▸ **What you have to do**: Narrow the data below down to the lines containing "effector".

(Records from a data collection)
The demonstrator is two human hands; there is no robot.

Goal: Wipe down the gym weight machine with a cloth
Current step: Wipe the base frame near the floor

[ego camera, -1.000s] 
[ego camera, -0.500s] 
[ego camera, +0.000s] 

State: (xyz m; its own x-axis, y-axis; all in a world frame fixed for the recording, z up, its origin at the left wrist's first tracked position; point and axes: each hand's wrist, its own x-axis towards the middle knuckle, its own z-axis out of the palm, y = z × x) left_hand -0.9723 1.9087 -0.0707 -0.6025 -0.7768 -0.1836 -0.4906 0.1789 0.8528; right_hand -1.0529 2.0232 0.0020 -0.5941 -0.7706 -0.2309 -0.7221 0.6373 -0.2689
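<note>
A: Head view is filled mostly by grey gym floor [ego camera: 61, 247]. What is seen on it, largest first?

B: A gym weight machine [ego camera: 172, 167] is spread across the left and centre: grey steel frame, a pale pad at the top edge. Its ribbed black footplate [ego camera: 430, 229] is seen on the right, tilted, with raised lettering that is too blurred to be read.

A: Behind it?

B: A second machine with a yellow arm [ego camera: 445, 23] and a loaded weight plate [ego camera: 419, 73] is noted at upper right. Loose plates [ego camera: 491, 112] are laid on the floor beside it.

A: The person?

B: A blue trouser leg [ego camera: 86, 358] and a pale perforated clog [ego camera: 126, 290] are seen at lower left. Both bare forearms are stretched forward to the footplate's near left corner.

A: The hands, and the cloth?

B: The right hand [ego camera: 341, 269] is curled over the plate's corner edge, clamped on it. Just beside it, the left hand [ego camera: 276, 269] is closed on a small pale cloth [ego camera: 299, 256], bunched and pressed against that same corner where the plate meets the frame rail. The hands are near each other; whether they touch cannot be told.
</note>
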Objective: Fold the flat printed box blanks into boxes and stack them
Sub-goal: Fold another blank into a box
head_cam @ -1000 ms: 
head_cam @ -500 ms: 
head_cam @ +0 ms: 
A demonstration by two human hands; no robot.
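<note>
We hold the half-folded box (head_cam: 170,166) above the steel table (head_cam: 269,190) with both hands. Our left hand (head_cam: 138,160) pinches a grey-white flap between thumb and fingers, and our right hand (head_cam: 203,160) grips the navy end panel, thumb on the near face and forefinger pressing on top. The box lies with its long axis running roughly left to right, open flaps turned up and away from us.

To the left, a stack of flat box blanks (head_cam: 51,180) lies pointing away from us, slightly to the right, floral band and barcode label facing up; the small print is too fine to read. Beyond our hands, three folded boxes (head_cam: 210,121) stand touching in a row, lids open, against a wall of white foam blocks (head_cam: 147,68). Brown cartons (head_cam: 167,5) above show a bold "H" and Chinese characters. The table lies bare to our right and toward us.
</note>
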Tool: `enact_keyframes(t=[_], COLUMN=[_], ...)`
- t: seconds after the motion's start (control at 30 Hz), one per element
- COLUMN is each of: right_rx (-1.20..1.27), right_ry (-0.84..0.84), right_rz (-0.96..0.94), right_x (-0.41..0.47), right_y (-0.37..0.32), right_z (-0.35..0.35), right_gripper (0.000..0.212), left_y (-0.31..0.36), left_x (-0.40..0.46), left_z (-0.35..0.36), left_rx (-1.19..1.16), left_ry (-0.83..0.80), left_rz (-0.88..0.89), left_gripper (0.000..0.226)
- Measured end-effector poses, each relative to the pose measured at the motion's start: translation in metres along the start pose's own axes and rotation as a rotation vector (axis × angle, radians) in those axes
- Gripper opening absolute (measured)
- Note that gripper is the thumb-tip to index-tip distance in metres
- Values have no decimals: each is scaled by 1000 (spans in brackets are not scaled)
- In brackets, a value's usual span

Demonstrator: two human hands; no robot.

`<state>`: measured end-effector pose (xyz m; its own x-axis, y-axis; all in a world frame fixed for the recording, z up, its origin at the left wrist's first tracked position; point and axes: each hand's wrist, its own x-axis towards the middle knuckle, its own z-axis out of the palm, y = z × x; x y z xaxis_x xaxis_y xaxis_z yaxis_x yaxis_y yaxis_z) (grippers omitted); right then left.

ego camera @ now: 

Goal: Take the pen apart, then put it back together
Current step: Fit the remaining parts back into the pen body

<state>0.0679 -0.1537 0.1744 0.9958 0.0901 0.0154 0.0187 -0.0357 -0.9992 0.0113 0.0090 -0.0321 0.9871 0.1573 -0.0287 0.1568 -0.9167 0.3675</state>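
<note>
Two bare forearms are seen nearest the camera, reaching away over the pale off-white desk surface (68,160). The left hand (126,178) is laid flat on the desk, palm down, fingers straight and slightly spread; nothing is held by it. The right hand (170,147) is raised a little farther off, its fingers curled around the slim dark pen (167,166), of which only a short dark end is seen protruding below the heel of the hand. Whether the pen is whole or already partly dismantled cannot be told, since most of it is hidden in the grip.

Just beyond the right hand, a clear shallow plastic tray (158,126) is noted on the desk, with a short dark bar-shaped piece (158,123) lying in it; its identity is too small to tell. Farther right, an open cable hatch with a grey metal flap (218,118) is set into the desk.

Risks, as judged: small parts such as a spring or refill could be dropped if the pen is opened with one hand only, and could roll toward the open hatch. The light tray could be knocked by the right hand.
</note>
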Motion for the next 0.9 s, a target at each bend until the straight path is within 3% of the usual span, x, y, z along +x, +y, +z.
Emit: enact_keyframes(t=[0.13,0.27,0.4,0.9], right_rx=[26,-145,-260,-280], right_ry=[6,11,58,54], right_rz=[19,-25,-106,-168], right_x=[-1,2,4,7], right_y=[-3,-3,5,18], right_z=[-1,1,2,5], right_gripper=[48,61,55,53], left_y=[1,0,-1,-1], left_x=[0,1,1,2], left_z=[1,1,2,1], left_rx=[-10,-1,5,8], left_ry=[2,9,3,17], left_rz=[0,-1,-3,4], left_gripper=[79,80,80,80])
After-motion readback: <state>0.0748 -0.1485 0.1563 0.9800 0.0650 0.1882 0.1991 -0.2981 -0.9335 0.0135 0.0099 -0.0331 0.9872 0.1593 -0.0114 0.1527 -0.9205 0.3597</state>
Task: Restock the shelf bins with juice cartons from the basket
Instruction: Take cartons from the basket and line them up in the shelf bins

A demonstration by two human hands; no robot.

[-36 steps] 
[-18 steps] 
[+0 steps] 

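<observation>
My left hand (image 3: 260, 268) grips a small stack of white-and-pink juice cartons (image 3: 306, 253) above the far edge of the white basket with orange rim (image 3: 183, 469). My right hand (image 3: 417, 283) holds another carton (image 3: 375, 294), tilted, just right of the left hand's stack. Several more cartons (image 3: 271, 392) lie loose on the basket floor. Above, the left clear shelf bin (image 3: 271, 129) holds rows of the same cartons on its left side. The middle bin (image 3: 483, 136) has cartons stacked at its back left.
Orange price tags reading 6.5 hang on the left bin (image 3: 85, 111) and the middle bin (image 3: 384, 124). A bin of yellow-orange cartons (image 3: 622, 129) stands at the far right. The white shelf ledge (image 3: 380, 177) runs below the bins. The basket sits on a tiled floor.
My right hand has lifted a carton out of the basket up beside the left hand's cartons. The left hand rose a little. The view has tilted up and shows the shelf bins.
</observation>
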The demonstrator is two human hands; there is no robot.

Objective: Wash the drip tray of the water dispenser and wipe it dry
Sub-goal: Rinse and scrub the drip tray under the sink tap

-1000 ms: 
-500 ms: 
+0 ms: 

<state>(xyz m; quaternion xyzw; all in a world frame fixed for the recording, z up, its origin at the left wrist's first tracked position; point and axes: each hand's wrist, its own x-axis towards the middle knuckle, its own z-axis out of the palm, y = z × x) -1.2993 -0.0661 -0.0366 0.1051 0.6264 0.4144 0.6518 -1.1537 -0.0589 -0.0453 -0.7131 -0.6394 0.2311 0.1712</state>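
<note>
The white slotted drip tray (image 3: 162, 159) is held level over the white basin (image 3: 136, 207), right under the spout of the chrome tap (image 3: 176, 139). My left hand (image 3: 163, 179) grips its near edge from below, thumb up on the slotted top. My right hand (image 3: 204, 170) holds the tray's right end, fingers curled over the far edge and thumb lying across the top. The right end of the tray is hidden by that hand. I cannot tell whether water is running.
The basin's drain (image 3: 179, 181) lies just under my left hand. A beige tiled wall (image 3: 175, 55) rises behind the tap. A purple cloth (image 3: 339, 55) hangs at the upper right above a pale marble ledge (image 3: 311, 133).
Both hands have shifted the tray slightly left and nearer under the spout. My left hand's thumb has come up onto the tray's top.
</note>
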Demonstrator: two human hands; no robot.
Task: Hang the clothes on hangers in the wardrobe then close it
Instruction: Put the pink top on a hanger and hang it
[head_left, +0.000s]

▸ **Response area**:
- Measured end-effector poses, each relative to the pose measured at the motion's start: translation in metres along the start pose's own axes and rotation as a rotation vector (axis × angle, radians) in those axes
`<state>`: measured end-effector pose (xyz m; its own x-axis, y-axis; all in a world frame fixed for the recording, z up, its origin at the left wrist's first tracked position; point and axes: each hand's wrist, its own x-axis towards the middle knuckle, its own z-axis out of the palm, y = z × x; x y z xaxis_x xaxis_y xaxis_z yaxis_x yaxis_y yaxis_z) (grippers omitted); right then left.

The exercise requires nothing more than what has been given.